By the first of August the bird-lover's year is already on the wane. In
the chestnut grove, where a month ago the wood thrush, the rose-breasted
grosbeak, and the scarlet tanager were singing, the loiterer now hears
nothing but the wood pewee's pensive whistle and the sharp monotony of
the red-eyed vireo. The thrasher is silent in the berry pasture, and the
bobolink in the meadow. The season of jollity is over. Orioles, to be
sure, after a month of silence, again have fits of merry fifing. The
field sparrow and the song sparrow are still in tune, and the meadow
lark whistles, though rarely. Catbirds still practice their feeble
improvisations and mimicries in the thickets along the brooksides as
evening comes on, and of the multitudes of robins a few are certain to
be heard warbling before the day is over. Goldfinches have grown
suddenly numerous, or so it seems, and not infrequently one of them
breaks out in musical canary-like twitterings. On moonlight evenings the
tremulous, haunting cry of the screech-owl comes to your ears, always
from far away, and if you walk through the chestnut grove aforesaid in
the daytime you may chance to catch his faint, vibratory, tree-frog
whistle.
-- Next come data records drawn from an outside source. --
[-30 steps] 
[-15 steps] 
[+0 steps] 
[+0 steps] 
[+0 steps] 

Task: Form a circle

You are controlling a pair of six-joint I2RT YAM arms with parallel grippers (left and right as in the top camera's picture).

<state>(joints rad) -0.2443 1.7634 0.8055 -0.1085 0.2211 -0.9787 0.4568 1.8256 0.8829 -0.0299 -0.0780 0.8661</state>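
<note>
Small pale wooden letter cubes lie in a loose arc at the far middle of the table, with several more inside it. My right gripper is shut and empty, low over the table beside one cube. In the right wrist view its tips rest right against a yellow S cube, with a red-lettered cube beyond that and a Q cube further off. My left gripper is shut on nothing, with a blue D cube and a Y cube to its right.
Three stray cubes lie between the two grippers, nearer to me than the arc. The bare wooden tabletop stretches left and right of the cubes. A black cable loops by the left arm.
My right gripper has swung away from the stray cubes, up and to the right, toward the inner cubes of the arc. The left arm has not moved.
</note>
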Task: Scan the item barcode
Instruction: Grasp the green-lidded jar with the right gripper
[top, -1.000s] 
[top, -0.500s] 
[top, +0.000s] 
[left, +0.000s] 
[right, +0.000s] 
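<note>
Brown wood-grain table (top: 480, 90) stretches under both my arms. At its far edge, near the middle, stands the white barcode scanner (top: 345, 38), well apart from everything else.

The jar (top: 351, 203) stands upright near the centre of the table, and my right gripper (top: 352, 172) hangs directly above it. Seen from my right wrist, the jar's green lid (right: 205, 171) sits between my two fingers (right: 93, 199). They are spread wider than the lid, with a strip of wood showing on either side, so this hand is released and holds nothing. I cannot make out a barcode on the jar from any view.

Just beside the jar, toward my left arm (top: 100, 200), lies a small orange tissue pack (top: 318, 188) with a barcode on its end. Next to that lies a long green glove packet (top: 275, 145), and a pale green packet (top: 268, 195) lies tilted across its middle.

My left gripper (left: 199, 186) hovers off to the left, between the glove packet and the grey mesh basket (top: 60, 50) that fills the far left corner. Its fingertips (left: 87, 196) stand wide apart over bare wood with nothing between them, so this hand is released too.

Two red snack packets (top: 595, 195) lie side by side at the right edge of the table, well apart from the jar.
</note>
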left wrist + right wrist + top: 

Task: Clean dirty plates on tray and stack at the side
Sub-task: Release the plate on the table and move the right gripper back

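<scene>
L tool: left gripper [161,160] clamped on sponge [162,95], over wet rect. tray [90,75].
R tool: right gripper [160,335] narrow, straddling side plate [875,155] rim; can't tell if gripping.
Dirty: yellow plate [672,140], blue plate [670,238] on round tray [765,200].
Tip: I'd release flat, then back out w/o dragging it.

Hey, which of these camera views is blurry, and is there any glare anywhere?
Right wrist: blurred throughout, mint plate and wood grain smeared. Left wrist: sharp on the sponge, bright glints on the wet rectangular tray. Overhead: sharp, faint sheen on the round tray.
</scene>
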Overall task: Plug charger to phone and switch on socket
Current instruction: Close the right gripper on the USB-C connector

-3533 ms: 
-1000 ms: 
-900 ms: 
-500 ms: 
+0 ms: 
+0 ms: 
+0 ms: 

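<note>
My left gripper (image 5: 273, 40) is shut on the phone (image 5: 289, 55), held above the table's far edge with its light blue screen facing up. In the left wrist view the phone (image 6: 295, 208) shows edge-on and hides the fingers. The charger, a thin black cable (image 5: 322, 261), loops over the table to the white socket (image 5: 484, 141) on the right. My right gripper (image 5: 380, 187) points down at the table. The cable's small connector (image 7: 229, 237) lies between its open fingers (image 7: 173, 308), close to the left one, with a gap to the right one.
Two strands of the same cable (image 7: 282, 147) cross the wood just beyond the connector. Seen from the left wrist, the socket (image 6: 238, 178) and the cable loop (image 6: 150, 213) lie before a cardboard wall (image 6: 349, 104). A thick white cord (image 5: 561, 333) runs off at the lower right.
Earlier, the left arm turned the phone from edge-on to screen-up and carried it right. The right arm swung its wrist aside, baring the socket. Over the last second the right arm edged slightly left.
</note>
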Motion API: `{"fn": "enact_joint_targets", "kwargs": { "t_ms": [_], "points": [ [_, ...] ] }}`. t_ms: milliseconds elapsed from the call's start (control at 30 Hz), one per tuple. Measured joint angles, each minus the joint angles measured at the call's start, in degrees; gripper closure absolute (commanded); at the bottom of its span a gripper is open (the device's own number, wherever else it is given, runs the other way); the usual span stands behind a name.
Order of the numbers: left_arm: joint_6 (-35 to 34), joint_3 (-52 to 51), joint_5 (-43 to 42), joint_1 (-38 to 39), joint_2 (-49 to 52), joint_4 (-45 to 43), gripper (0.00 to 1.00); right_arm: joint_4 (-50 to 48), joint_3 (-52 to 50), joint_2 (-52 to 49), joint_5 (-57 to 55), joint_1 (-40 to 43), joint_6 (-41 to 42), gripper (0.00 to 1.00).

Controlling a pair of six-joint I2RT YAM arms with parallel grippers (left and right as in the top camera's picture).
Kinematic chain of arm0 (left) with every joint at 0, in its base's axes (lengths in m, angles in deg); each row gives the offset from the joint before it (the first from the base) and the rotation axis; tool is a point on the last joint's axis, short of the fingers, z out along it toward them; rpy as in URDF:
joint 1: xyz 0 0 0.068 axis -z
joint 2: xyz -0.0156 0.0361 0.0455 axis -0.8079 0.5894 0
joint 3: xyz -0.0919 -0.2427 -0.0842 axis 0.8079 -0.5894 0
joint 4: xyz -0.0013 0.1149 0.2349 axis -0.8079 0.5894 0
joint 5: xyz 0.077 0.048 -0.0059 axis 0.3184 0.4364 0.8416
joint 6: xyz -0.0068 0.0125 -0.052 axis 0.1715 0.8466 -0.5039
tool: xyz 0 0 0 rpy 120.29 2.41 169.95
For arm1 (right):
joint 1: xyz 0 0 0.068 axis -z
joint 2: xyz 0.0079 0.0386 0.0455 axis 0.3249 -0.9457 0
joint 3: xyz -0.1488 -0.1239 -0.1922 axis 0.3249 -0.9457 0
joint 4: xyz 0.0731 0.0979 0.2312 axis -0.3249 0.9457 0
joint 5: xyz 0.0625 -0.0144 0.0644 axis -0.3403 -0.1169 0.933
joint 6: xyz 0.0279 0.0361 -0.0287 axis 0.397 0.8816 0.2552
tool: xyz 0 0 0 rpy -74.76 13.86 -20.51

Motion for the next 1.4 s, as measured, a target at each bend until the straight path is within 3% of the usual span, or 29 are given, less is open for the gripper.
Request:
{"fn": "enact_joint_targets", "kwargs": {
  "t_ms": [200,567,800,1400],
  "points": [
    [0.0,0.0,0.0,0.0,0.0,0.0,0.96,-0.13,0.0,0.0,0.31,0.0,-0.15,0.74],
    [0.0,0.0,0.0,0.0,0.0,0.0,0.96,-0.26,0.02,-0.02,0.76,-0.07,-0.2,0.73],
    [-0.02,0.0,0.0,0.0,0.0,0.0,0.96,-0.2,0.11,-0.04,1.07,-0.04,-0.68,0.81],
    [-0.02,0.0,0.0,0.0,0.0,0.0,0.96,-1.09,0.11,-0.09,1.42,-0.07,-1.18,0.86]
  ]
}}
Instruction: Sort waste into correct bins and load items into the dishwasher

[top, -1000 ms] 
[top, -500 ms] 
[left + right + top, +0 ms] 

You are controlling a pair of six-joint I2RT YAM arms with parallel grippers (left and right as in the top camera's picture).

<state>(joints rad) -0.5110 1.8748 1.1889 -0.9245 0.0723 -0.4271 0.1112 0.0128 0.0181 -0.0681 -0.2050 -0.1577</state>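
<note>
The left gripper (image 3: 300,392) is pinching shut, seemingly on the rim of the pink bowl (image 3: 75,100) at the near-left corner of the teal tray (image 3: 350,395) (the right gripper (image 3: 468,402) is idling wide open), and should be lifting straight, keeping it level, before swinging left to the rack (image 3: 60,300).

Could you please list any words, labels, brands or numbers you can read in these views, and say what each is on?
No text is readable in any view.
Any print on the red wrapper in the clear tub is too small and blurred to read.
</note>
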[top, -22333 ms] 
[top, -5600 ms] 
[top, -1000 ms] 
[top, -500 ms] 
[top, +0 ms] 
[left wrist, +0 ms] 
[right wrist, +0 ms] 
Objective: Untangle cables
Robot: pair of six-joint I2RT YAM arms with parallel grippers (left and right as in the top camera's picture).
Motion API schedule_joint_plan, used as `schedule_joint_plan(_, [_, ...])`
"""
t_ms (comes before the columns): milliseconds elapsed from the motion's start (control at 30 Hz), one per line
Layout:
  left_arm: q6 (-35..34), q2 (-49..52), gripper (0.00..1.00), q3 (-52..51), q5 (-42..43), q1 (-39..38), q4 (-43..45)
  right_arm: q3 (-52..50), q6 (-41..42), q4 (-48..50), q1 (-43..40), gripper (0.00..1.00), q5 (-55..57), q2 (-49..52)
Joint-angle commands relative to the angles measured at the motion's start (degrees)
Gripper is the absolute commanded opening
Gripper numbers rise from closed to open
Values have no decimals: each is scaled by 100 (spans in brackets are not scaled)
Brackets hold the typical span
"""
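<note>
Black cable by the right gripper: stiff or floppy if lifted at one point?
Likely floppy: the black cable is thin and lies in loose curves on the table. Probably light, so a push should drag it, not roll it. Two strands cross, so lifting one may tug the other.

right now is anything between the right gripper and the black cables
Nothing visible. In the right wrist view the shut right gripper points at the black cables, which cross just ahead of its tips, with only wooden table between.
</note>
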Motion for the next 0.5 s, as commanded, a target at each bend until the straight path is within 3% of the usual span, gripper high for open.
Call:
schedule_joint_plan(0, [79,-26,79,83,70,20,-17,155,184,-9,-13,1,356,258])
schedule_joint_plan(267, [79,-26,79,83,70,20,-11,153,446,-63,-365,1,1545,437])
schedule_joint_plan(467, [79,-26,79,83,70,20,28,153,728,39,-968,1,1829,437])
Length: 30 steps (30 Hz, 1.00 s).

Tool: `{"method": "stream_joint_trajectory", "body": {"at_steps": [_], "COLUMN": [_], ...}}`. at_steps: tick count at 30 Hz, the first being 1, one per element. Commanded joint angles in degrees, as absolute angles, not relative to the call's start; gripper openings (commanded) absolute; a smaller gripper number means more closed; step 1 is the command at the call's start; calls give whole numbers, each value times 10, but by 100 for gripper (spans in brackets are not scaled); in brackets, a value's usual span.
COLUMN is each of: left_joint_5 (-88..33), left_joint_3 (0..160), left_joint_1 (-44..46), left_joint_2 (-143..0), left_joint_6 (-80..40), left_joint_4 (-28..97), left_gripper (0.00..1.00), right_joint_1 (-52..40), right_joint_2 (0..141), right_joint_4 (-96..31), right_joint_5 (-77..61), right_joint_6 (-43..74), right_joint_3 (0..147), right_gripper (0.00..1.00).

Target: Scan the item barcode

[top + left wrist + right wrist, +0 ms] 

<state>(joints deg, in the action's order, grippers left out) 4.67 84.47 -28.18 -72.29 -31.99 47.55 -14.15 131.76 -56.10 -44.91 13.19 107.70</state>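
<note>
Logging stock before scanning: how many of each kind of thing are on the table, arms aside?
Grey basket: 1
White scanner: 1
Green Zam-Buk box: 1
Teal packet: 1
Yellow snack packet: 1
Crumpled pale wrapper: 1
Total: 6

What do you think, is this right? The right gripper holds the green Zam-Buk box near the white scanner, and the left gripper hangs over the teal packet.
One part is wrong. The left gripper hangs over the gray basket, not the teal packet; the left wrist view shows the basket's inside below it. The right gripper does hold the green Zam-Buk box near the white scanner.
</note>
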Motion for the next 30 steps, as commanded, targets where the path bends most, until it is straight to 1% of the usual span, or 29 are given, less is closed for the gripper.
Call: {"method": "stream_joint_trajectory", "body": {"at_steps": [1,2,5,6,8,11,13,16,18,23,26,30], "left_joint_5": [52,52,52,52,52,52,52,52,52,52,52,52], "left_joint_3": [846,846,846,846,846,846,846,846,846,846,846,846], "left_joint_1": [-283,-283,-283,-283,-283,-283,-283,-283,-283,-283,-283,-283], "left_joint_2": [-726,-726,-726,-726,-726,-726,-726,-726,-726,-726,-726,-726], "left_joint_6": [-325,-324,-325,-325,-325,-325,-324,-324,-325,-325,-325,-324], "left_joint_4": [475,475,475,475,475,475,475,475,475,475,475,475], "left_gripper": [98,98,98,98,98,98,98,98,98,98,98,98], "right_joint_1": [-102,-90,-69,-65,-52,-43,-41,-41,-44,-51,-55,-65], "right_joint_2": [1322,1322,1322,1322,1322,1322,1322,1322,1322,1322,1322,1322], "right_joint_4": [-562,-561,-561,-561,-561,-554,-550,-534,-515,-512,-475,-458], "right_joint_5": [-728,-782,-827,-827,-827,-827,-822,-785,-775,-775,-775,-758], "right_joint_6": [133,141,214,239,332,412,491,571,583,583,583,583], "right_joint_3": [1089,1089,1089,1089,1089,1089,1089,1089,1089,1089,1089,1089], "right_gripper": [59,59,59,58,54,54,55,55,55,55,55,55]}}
For myself, I never enter the grove without glancing into the
dry top of a certain tall tree, to see whether the little rascal is
sitting in his open door. More than half the time he is there, and
always with his eye on me. What an air he has!--like a judge on the
bench! If I were half as wise as he looks, these essays of mine would
never more be dull. For his and all other late summer music let us be
thankful; but it is true, nevertheless, that the year is waning. How
short it has been! Only the other day the concert opened, and already
the performers are uneasy to be gone. They have crowded so much into so
brief a space! The passion of a life-time into the quarter of a year!
They are impatient to be gone, I say; but who knows how many of them
are gone already? Where are the blue golden-winged warblers that sang
daily on the edge of the wood opposite my windows, so that I listened to
them at my work? I have heard nothing of their rough _dsee, dsee_ since
the 21st of June, and in all that time have seen them but once--a single
bird, a youngling of the present year, stumbled upon by accident while
pushing my way through a troublesome thicket on the first day of August.